There is an ethos among many leading American families that to whom much is given, much is expected. Although members of the Jones family know they are fortunate in many ways, it is the sandy roads of undisturbed barrier islands, the stunning beauty of maritime forests, childhoods filled with long summer days running through wilderness trails, fishing and hunting and riding horses into the ocean, attending church with loving parents and grandparents, being surrounded by cousins and nature that make them feel privileged. These are the foundational elements of their lives, their north stars, what has informed their giving and their lasting positive impact on coastal Georgia.
As Jeanne Kaufmann's mother always said, nearly all the things we love best about this part of the world is because the Jones family had a hand in conserving or creating it. It's difficult to imagine a legacy finer than that.
It's also difficult to conceive of a way to adequately thank one family
for their leadership and wisdom, their benevolence, and
their passion for protecting Georgia's coast.
But we will continue to try . . .
On behalf of everyone who has invested in
land conservation and supported the St.
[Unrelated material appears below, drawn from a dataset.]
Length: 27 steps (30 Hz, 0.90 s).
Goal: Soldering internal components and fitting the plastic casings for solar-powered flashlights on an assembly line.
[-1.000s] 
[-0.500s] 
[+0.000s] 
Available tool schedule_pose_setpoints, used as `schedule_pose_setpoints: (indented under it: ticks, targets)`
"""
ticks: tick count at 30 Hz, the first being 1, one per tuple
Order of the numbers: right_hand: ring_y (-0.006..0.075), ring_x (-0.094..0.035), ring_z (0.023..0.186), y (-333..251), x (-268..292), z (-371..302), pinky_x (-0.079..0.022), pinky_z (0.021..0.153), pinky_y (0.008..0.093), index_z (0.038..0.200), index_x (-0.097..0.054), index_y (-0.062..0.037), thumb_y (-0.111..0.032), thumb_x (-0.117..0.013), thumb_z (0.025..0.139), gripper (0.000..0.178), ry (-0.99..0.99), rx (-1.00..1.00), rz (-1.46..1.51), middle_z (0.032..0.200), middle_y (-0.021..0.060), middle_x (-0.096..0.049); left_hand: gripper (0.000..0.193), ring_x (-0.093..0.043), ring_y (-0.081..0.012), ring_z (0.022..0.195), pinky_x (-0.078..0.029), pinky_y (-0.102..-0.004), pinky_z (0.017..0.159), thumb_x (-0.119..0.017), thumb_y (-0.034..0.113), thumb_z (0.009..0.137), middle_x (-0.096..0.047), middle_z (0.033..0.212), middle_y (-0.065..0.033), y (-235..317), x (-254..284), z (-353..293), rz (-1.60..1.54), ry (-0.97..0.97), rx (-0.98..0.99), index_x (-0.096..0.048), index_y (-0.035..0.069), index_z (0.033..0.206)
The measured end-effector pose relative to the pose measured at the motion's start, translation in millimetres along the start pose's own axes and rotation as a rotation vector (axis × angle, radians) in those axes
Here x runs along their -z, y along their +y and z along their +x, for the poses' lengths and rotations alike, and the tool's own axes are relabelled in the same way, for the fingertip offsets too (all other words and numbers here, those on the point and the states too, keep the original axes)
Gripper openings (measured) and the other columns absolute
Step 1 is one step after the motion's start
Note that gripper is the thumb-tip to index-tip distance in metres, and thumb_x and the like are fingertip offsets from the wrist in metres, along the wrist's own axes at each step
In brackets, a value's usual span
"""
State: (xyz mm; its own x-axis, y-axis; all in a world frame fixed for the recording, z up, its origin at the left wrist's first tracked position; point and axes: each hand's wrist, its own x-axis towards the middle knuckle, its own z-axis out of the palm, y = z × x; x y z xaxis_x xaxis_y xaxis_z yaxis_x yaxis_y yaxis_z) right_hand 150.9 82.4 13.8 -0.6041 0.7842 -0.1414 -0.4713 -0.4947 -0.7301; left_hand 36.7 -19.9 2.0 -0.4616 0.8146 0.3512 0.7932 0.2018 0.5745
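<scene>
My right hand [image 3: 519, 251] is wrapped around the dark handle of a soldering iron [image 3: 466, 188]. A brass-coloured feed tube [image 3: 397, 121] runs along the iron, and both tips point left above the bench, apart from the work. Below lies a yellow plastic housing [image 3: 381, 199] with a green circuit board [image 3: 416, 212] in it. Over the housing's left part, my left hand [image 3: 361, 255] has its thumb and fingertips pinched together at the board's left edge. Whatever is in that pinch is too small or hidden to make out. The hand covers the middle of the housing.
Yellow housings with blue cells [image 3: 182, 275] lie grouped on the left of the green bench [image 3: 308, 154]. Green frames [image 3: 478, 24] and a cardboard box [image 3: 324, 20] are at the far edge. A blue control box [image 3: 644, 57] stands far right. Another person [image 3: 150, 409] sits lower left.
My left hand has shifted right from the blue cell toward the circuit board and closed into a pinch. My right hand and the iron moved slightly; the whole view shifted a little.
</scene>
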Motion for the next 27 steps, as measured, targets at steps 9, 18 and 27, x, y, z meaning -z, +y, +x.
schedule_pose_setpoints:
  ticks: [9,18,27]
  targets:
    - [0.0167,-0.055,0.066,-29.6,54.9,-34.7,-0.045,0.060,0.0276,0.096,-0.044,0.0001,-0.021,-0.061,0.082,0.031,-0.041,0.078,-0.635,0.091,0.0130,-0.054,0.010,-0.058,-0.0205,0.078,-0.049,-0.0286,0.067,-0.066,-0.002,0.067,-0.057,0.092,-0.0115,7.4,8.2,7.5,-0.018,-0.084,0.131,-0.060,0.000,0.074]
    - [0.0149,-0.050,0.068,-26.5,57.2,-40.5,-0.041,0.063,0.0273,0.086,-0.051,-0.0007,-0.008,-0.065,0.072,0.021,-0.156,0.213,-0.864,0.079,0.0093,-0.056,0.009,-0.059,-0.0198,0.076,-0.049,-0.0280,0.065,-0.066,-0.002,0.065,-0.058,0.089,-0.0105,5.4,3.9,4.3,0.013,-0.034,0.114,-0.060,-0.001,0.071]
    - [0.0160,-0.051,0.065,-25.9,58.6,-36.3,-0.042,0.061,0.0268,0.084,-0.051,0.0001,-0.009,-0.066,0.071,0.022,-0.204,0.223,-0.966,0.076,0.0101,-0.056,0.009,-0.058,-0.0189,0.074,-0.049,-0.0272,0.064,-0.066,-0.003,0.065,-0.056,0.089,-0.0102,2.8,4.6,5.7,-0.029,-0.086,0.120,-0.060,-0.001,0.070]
Simons Land Trust over the years,
we extend heartfelt gratitude to
Ann, Bill III, Jim,
Marianna, Kappy, Howard, and their children and spouses.
And of course we thank those two gentlemen who started it all --
Alfred W. Jones, Sr. and his son, A.W. Jones, Jr.
Bill and Sally Jones with Frances and Dennie McCrary at the Land Trust's 2020 Oyster Roast
Photo by Chris Moncus Photography

This feature is part of a series of 20 in 20 Spotlights created to

celebrate the Land Trust's 20th Anniversary and to

showcase a sampling of the many generous people, organizations, and business partners

who have played major roles in land conservation for the past two decades.